• WHAT IS NEEDED: Output the material exactly, keeping every line intact.

• PROVIDED MATERIAL:
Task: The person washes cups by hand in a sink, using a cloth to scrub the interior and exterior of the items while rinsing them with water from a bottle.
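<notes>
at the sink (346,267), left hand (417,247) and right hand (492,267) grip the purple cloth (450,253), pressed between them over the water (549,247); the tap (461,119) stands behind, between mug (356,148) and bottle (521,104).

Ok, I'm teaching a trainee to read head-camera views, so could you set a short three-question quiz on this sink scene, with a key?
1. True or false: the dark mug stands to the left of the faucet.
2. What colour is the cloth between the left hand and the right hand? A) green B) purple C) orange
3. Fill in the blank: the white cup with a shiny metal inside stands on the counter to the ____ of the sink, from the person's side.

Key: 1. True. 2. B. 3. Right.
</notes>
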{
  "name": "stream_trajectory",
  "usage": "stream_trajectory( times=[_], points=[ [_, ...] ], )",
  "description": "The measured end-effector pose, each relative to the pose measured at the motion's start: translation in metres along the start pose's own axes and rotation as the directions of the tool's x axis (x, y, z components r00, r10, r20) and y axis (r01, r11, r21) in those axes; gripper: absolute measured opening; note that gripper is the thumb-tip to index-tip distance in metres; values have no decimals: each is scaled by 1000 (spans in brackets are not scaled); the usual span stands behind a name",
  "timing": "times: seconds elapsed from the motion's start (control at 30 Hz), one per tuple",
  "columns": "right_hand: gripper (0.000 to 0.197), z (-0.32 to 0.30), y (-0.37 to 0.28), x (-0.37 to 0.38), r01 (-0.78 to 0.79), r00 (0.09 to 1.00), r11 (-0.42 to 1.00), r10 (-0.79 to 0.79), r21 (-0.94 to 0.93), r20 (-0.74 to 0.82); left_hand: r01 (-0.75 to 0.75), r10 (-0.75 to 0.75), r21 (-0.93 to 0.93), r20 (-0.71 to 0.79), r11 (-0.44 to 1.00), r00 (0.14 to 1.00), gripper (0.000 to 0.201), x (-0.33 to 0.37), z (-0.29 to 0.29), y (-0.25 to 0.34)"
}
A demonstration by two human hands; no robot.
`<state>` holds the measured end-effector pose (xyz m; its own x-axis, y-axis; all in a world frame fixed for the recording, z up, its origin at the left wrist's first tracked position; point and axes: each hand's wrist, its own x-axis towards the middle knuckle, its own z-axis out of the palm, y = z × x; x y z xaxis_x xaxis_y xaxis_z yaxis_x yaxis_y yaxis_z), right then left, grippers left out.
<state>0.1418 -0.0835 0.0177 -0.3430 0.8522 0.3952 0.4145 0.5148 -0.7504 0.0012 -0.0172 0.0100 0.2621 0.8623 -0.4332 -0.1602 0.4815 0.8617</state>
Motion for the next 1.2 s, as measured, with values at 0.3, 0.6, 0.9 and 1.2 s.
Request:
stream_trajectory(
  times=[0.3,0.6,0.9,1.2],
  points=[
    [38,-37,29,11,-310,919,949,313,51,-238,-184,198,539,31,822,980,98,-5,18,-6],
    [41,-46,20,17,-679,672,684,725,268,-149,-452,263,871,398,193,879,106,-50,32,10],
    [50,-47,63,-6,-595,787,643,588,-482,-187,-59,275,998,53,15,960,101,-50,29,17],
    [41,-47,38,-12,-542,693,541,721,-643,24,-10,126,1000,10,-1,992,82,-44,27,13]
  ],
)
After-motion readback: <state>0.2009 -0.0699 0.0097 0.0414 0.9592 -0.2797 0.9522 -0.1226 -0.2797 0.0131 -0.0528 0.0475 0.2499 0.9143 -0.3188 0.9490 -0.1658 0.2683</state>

• TASK RESULT:
Task: The person washes cups by hand in a sink, using a cloth to scrub the interior and exterior of the items while rinsing them with water from a bottle.
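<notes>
at the sink (346,267), left hand (417,247) and right hand (492,267) grip the purple cloth (450,253), pressed between them over the water (549,247); the tap (461,119) stands behind, between mug (356,148) and bottle (521,104).

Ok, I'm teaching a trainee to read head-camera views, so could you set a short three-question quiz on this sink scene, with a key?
1. True or false: the dark mug stands to the left of the faucet.
2. What colour is the cloth between the left hand and the right hand? A) green B) purple C) orange
3. Fill in the blank: the white cup with a shiny metal inside stands on the counter to the ____ of the sink, from the person's side.

Key: 1. True. 2. B. 3. Right.
</notes>
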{
  "name": "stream_trajectory",
  "usage": "stream_trajectory( times=[_], points=[ [_, ...] ], )",
  "description": "The measured end-effector pose, each relative to the pose measured at the motion's start: translation in metres along the start pose's own axes and rotation as the directions of the tool's x axis (x, y, z components r00, r10, r20) and y axis (r01, r11, r21) in those axes; gripper: absolute measured opening; note that gripper is the thumb-tip to index-tip distance in metres; values have no decimals: each is scaled by 1000 (spans in brackets are not scaled); the usual span stands behind a name",
  "timing": "times: seconds elapsed from the motion's start (control at 30 Hz), one per tuple",
  "columns": "right_hand: gripper (0.000 to 0.197), z (-0.32 to 0.30), y (-0.37 to 0.28), x (-0.37 to 0.38), r01 (-0.78 to 0.79), r00 (0.09 to 1.00), r11 (-0.42 to 1.00), r10 (-0.79 to 0.79), r21 (-0.94 to 0.93), r20 (-0.74 to 0.82); left_hand: r01 (-0.75 to 0.75), r10 (-0.75 to 0.75), r21 (-0.93 to 0.93), r20 (-0.71 to 0.79), r11 (-0.44 to 1.00), r00 (0.14 to 1.00), gripper (0.000 to 0.201), x (-0.33 to 0.37), z (-0.29 to 0.29), y (-0.25 to 0.34)"
}
A demonstration by two human hands; no robot.
`<state>` holds the measured end-effector pose (xyz m; its own x-axis, y-axis; all in a world frame fixed for the recording, z up, its origin at the left wrist's first tracked position; point and axes: each hand's wrist, its own x-axis towards the middle knuckle, its own z-axis out of the palm, y = z × x; x y z xaxis_x xaxis_y xaxis_z yaxis_x yaxis_y yaxis_z), right then left, grippers left out.
<state>0.1418 -0.0835 0.0177 -0.3430 0.8522 0.3952 0.4145 0.5148 -0.7504 0.0012 -0.0172 0.0100 0.2621 0.8623 -0.4332 -0.1602 0.4815 0.8617</state>
Motion for the next 1.2 s, as measured, with values at 0.3, 0.6, 0.9 and 1.2 s.
Request:
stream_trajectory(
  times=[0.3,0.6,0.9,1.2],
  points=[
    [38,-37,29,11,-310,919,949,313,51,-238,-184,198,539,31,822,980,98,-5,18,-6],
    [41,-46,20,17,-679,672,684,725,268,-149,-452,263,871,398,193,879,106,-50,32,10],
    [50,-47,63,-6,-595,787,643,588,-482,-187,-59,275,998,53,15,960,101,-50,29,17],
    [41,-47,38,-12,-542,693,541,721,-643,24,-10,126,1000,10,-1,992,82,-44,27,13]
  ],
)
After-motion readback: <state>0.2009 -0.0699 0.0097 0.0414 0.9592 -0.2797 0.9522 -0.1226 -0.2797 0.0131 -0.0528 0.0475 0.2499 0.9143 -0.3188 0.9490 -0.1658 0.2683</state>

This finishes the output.